Bongkahan es raksasa itu mendarat dengan kekuatan yang luar biasa. Aku dengan lembut mengulurkan tanganku ke arah bongkahan es raksasa itu.
Shalalalak──
Es mencair. Gunung es raksasa itu langsung berubah menjadi bubuk biru muda dan menghilang.
[Ppukeuk…!]
Elphelt yang telah mengucurkan darah, mengeluarkan teriakan menyedihkan sebelum berubah menjadi abu dan berhamburan ditiup angin.
[Selamat! Kamu telah mengalahkan iblis [Elphelt the Evanescent (Level 145)] dan memperoleh EXP!] [Naik Level!! Levelmu telah meningkat menjadi 72!] [Kamu telah memperoleh 6 poin stat!] [Kamu telah membuka pencapaian ❰Dance on a Shell?❱! Kamu telah memperoleh 10 poin stat tambahan!]
Tubuhku dengan cepat menjadi lebih berat saat sifat [Hunter] dinonaktifkan.
Hadiahnya bisa dinikmati nanti. Barang rampasan akan diberikan kepada Kaya, jadi saya bisa memeriksanya nanti.
Aku segera mengangkat Kaya ke punggungku.
[Wah, kita menang. Aku senang kita bertarung bersama, Master──]
Biaya mana untuk mempertahankan pemanggilan itu sangat tinggi, jadi saya segera membatalkan pemanggilan Hilde.
‘Maast-‘
Dia mencoba berkata dengan suara bingung, sebelum menghilang dalam sekelebat mana biru muda.
Maafkan aku, Hilde, salahkan tuanmu yang lemah.
Dengan Kaya di punggungku, aku mulai berlari.
Aku segera berteriak pada Lisetta yang sedari tadi menatapku dengan kagum.
“Lisetta! Lari!”
“Hah, apa?!”
Kuuuuuuuuuuuuuuuuuuuuu—
Gempa bumi dimulai, dan Lisetta terkejut.
Setelah Elphelt dikalahkan, tubuh raksasa itu perlahan-lahan akan berubah menjadi abu, dimulai dari intinya. Sebagai akibatnya, tanah, air laut, dan hal-hal lain yang semula ada di sana, akan mulai kembali ke area tempat raksasa itu pernah berdiri.
Menyentuhnya akan langsung memicu akhir yang buruk, [Live Burial].
Dengan kata lain, kami harus berlari secepat mungkin ke mulut raksasa itu. Itu adalah misi terakhir dari 「Babak 4, Bab 3, Raksasa Bawah Tanah」.

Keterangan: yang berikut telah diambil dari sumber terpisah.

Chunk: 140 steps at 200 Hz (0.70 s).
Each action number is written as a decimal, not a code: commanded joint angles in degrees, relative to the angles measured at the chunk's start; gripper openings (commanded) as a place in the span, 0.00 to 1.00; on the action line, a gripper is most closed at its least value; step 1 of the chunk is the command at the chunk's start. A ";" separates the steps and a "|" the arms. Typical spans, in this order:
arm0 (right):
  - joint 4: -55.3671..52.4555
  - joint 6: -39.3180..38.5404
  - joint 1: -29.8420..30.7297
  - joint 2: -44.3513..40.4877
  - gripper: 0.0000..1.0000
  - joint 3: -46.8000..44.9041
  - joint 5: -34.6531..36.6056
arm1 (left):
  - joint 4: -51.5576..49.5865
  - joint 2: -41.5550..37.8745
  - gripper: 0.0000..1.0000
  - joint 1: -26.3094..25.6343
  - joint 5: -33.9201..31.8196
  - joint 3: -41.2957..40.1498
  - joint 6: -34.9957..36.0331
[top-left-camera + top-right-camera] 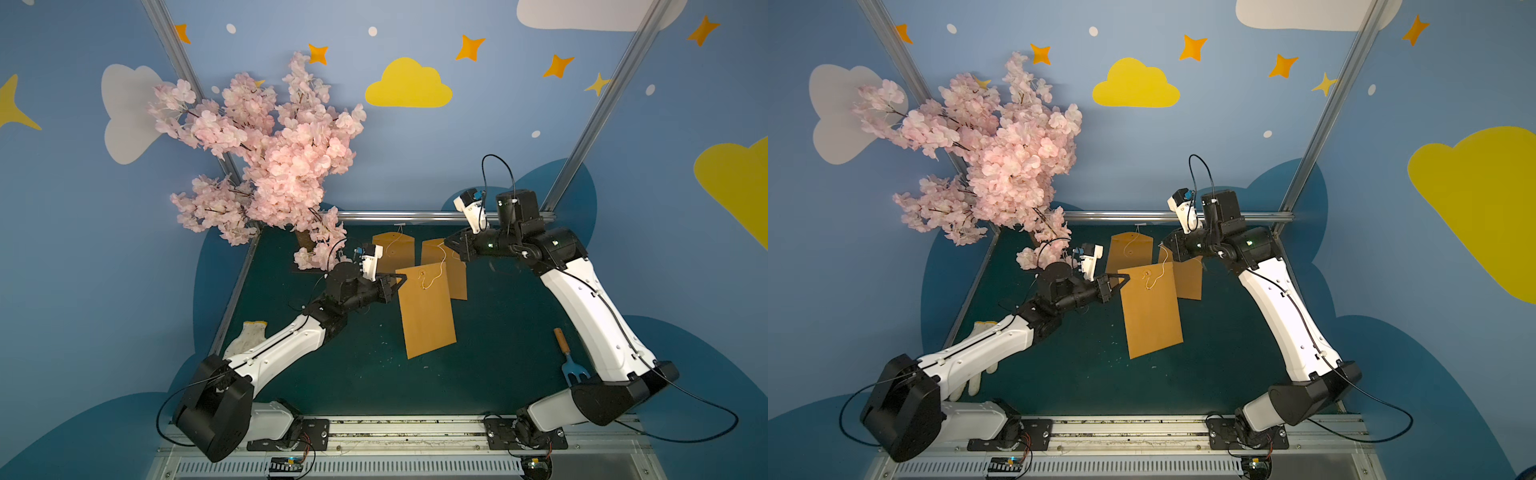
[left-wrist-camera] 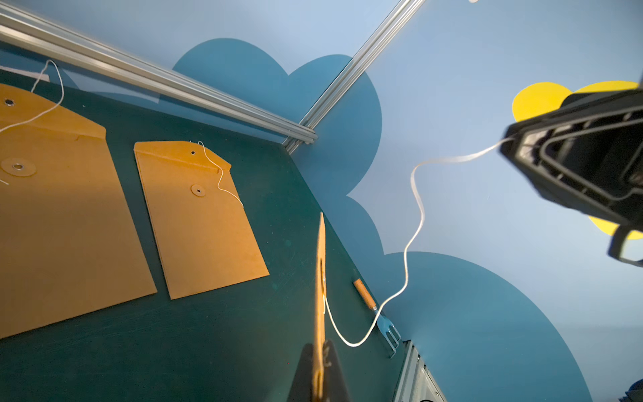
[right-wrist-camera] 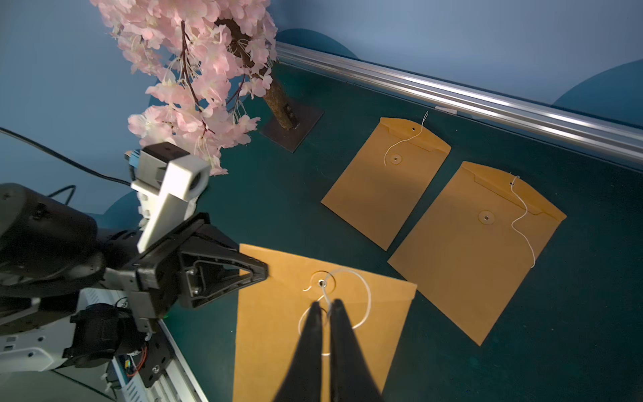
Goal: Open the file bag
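File bag [image 1: 426,316]: hangs clear above the counter [image 1: 498,353], beside the blossom tree [image 1: 282,166], on its side toward the right arm.
Left end effector [image 1: 401,279]: closed on the bag's top corner.
Right end effector [image 3: 325,304]: thin gap between the fingers, the string [image 2: 415,226] runs through; I cannot tell if it is gripped.
Risk: the string may slip out while a loop lies around the button [image 3: 322,282]; a hard pull may twist the bag from its one-corner hold.

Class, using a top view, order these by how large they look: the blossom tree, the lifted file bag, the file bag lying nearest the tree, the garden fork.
1. blossom tree
2. lifted file bag, held up nearer the camera, so its lead is unsure
3. file bag nearest the tree
4. garden fork
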 commanded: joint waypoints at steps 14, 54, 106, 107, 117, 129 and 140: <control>5.71 2.37 -2.56 -4.10 0.40 -7.58 -3.40 | 0.63 -2.93 0.03 2.79 -0.11 -1.97 -1.36; 8.04 3.36 -8.24 -5.85 0.46 -14.55 -6.28 | 1.71 -5.98 0.03 7.90 3.37 -3.31 -3.88; 14.02 4.18 -9.34 -4.28 0.46 -20.07 -16.74 | 5.44 -6.94 0.03 10.15 9.61 -3.56 -7.68; 14.19 4.26 -9.36 -4.26 0.47 -20.07 -16.95 | 5.51 -6.88 0.03 10.15 9.73 -3.61 -7.81; 15.80 5.18 -9.67 -3.82 0.48 -20.74 -18.91 | 6.68 -6.74 0.03 10.15 10.40 -3.97 -8.67; 17.81 6.18 -10.04 -3.33 0.50 -21.55 -21.83 | 8.11 -6.71 0.02 10.15 11.02 -4.43 -9.52; 19.47 6.96 -10.24 -2.94 0.51 -22.24 -24.16 | 9.03 -6.80 0.03 10.17 11.14 -4.83 -10.19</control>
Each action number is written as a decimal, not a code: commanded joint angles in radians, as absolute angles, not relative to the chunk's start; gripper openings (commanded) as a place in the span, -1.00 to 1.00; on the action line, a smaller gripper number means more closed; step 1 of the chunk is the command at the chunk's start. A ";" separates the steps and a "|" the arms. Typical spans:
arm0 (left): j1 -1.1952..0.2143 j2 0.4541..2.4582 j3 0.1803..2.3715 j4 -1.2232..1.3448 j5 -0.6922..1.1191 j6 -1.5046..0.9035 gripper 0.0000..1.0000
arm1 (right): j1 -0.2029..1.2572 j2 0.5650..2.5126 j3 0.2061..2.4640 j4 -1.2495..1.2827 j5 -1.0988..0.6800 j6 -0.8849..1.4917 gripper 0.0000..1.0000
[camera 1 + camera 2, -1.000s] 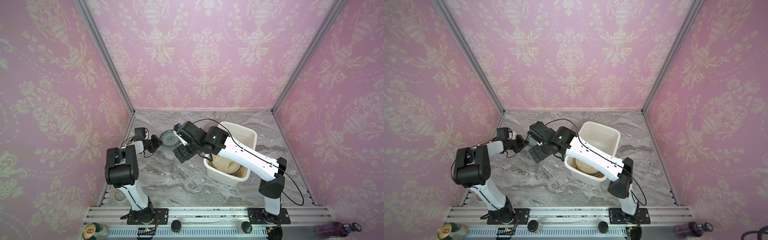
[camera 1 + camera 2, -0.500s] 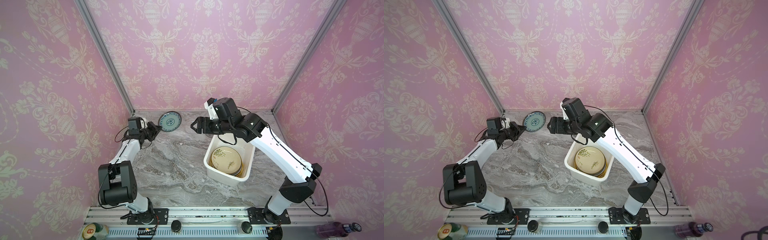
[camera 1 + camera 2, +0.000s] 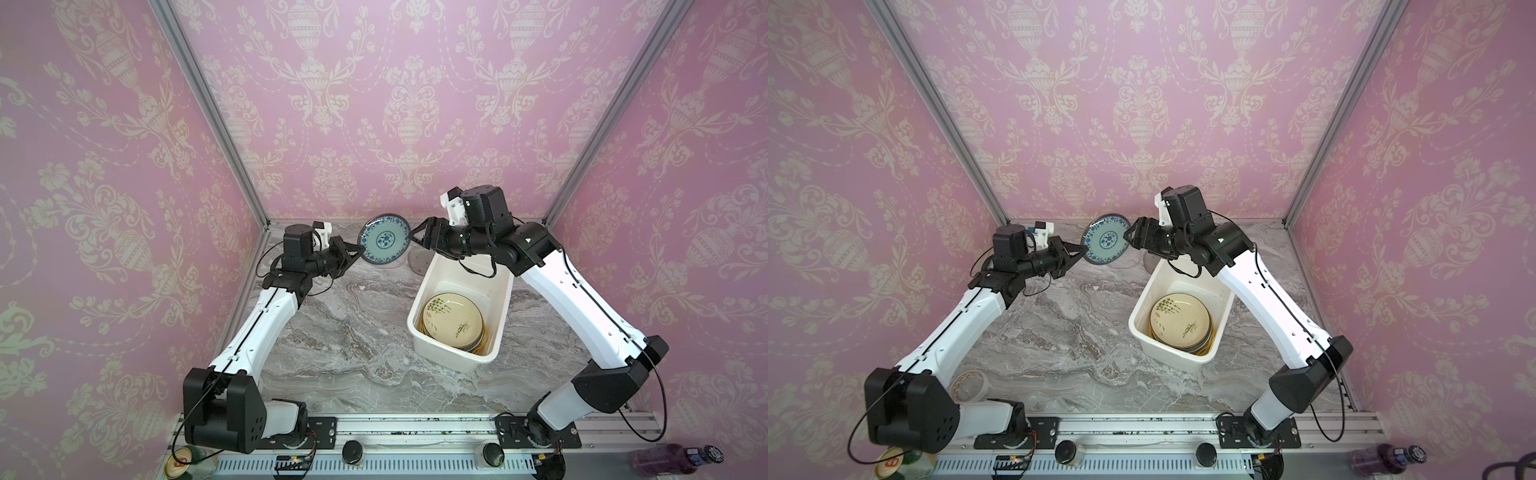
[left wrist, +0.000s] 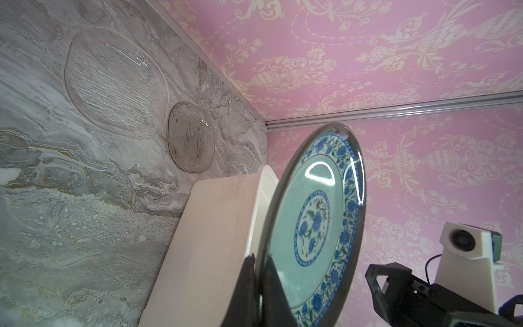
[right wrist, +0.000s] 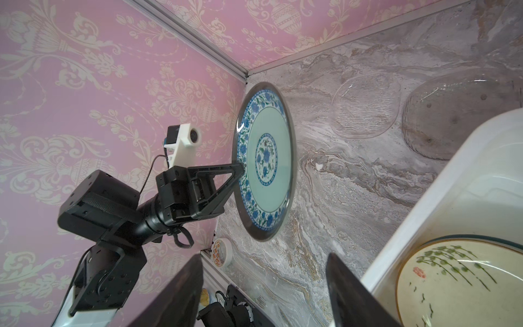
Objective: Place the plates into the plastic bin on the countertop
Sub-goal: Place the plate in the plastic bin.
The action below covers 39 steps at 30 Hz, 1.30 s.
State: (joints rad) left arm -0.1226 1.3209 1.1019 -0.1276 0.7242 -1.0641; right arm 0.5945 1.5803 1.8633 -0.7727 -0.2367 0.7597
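Top views: plates (image 3: 451,322) stacked in the bin (image 3: 449,354); left gripper (image 3: 356,254) pinches a teal plate (image 3: 384,244), right gripper (image 3: 417,239) gapes empty; clear plate (image 4: 113,82) and smoky plate (image 4: 191,137) wait on the counter (image 4: 70,226).

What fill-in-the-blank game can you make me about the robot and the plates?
1. The teal plate is clamped in the left gripper, and the jaws of the right gripper are ____.
2. The top plate in the plastic bin is cream with ____ leaves.
3. ____ glass plates lie flat on the countertop.
Missing words: open, green, two.
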 commanded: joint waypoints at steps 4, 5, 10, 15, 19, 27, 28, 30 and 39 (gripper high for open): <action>-0.155 1.270 1.193 -0.286 0.712 -1.025 -1.00 | 0.565 1.490 1.744 -0.732 -0.267 0.741 0.28; -0.167 1.269 1.201 -0.302 0.709 -1.021 -1.00 | 0.562 1.484 1.730 -0.716 -0.274 0.745 0.23; -0.239 1.288 1.241 -0.369 0.686 -0.993 -1.00 | 0.561 1.482 1.708 -0.657 -0.313 0.750 0.14; -0.304 1.310 1.256 -0.361 0.660 -1.010 -1.00 | 0.560 1.480 1.691 -0.632 -0.305 0.755 -0.04; -0.336 1.319 1.267 -0.357 0.646 -1.020 -1.00 | 0.560 1.471 1.659 -0.602 -0.290 0.770 -0.30; -0.369 1.360 1.308 -0.365 0.669 -1.020 -1.00 | 0.558 1.438 1.589 -0.559 -0.263 0.787 -0.66; -0.373 1.362 1.313 -0.365 0.668 -1.021 -1.00 | 0.560 1.433 1.580 -0.555 -0.258 0.787 -0.71; -0.380 1.368 1.318 -0.364 0.667 -1.026 -1.00 | 0.558 1.417 1.561 -0.547 -0.238 0.788 -0.78; -0.397 1.350 1.284 -0.331 0.609 -1.032 -0.52 | 0.545 1.373 1.562 -0.623 -0.143 0.792 -1.00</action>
State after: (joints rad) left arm -0.3836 1.3617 1.2884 -0.3439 0.6460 -1.0321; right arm 0.5385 1.4029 1.5581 -0.5922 -0.1825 0.8265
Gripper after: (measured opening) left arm 0.192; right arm 0.105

Dari tengah, mana merah tua yang menakutkan mulai mengalir. Mana itu berubah menjadi gumpalan pasir dan tanah.
Mana berwarna darah secara bertahap menyebar seperti kekuatan yang menyesakkan.
‘Hah, sial!’
Sebenarnya lebih menakutkan jika dilihat langsung!
“Lari, lari!”
Aku menjerit sekuat tenaga, lalu berlari sekuat tenaga di samping Eden yang menggendong Ian yang tak sadarkan diri, dan Lisetta.